Hacker News new | ask | show | jobs
by tbenst 2190 days ago
First of all this is very cool. Dunno if author is on here, but I’m curious why both Flux and Knet are used rather than just one of them (Flux seems the most Julianic?).

Also, is this really faster than PyTorch/TF? Last time I benchmarked Flux for non-trivial networks, the speed was quite good with small models but memory usage was ~5x higher than pytorch, and I couldn’t fit my models on the GPU for flux. For large models, I had to compromise on batch size in Julia, although maybe with Zygote.jl the memory issues have been resolved?

4 comments

I suspect FLux/Knet are still slightly slower and less memory efficient than PyTorch/TF, although things are moving very fast here!
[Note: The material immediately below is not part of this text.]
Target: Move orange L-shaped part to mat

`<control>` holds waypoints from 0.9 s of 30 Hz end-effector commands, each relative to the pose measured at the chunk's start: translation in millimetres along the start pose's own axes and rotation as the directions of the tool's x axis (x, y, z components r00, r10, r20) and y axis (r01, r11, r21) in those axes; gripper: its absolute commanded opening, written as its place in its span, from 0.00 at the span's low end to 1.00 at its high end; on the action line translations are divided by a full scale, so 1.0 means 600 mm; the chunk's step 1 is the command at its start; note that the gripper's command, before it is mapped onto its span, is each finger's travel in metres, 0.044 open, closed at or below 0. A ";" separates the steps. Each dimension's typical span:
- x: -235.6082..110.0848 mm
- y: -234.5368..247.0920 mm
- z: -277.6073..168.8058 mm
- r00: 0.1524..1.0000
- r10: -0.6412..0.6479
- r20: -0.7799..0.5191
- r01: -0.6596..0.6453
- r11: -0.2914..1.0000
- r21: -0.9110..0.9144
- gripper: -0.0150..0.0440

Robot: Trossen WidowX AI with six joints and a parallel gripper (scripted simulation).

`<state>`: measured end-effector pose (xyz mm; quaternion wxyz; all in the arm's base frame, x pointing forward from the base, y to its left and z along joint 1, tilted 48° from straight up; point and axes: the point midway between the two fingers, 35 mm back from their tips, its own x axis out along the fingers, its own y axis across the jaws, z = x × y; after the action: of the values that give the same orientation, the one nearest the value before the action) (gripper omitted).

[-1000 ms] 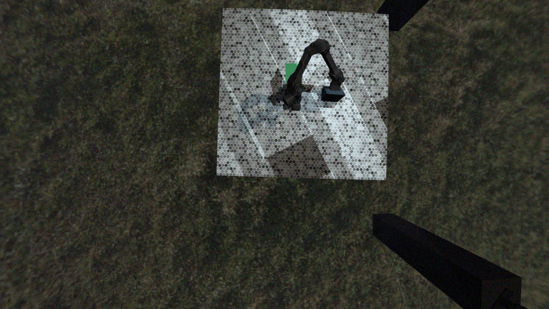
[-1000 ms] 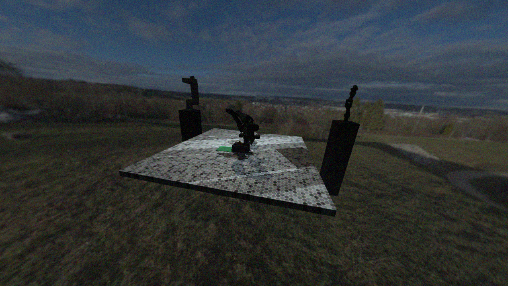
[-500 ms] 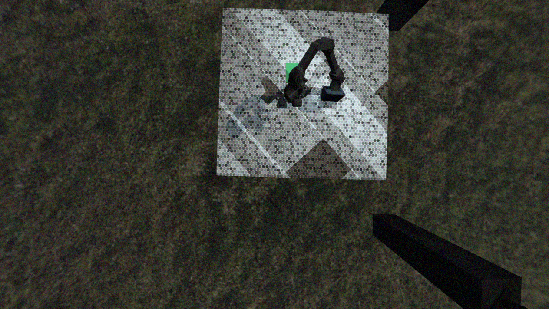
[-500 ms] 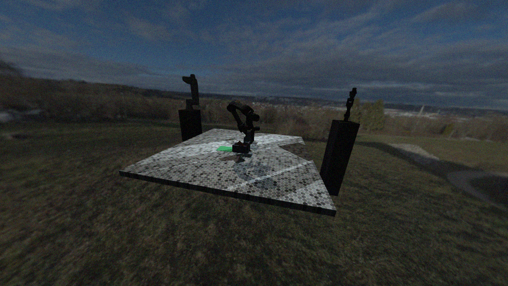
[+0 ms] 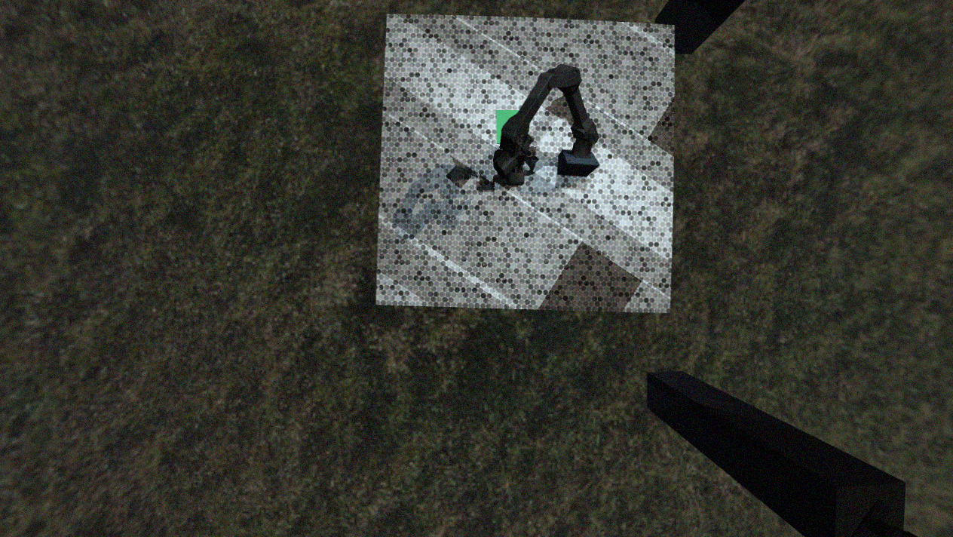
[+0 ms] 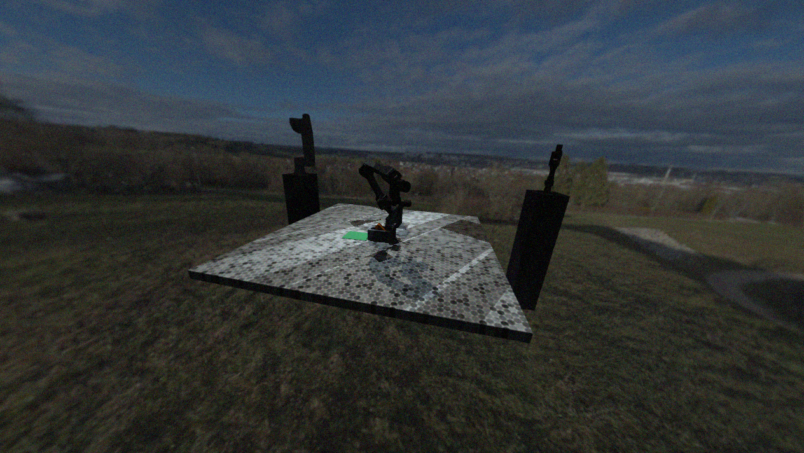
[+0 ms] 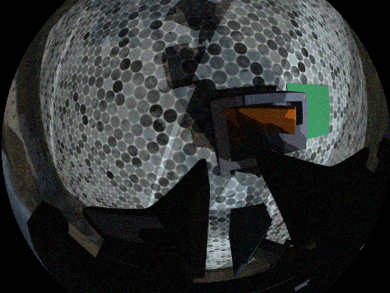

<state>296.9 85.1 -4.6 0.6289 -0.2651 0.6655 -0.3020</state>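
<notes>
The orange L-shaped part (image 7: 265, 118) is seen from the wrist view as a flat orange slab lying inside the pocket of the grey square tray (image 7: 300, 140), its surface partly darkened by shadow; whether one end is tipped up cannot be told. The tray rests on the grey, dot-patterned table (image 5: 467, 259), and the flat green mat (image 7: 317, 110) lies just beside the tray's far edge. The dark two-fingered tool (image 7: 219, 215) is held partly spread with nothing between its fingers, which are set apart from the part on the near side of the tray. In the top view the tray is hidden beneath the black jointed arm (image 5: 526, 116), and only a corner of the mat shows. Broad stretches of table surface are seen on every side, its edges well apart from the arm.
</notes>
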 end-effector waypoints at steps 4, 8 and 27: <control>0.001 -0.002 0.001 1.000 0.000 0.000 0.000 1.000 0.014 0.60; -0.001 -0.020 0.005 1.000 -0.001 -0.002 0.001 0.971 0.241 0.73; -0.004 -0.131 0.015 1.000 -0.009 -0.019 0.019 -0.002 1.000 0.73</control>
<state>305.5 51.4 39.4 0.6670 0.1367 0.3819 -0.6249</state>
This is not relevant in understanding AlphaZero.jl speed though. The reason it is much faster than Python implementations is because tree search is also a bottleneck, and Julia shines here!

Ah, I hadn’t appreciated this. Thanks for making & sharing your code!
Author here. AlphaZero.jl supports both Flux and Knet indeed and users can choose whatever framework they want to use.
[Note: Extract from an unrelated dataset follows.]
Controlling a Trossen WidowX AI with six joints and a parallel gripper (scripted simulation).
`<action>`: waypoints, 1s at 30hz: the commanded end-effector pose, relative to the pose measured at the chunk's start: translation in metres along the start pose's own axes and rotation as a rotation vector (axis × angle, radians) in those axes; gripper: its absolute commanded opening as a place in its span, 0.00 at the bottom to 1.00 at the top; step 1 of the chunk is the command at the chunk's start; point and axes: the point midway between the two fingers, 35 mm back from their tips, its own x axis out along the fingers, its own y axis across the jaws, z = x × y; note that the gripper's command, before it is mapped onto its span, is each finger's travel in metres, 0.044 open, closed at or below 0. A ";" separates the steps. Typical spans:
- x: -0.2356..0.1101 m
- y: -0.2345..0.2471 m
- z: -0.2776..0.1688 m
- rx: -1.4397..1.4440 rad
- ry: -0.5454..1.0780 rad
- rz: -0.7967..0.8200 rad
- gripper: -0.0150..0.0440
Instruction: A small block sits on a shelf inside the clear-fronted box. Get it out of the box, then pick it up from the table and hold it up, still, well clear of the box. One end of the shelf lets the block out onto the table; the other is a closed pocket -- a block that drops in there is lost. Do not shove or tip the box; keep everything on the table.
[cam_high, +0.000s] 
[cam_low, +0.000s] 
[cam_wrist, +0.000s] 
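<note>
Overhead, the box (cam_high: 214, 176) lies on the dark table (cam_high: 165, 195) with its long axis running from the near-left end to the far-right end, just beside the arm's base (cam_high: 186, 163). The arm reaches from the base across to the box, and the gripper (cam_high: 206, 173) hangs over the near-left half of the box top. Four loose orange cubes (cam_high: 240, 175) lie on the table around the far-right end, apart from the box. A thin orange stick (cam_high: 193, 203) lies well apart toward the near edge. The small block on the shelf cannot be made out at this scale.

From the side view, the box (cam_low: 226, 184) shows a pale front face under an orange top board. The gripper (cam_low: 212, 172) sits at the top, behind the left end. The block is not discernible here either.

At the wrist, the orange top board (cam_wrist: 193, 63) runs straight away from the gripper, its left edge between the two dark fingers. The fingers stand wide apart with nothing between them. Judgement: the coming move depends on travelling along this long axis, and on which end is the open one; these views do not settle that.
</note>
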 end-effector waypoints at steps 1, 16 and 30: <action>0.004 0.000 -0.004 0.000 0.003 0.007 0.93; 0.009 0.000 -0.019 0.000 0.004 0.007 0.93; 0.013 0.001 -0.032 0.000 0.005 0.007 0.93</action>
As far as I understand, Flux and Knet have different strengths. I think Knet is a bit more stable and mature for large-scale Deep Learning, but Flux shines for "scientific-ML" usecases where low AD overhead is crucial.

While some may be addressed and others are being addressed, what would really help us if people file issues when they don't find performance to be adequate. If you still have the code handy, please do open some issues.
I ran the test 15 months ago using example code from Metalhead vs PyTorch examples repo. Unfortunately my test consisted of staring at nvidia-smi, so don’t have code handy. I believe I benchmarked Resnet.

Edit: I also had an issue with VGG and opened an issue: https://github.com/FluxML/Metalhead.jl/issues/42. Perhaps this has since been resolved

> 5x higher than pytorch, and I couldn’t fit my models on the GPU for flux. For large models, I had to compromise on batch size in Julia

I had the exact same experience. While I like Julia and Flux I can't use it in this state for my models.

Would you mind opening corresponding issues on the repo? That would help guide the ongoing compiler work.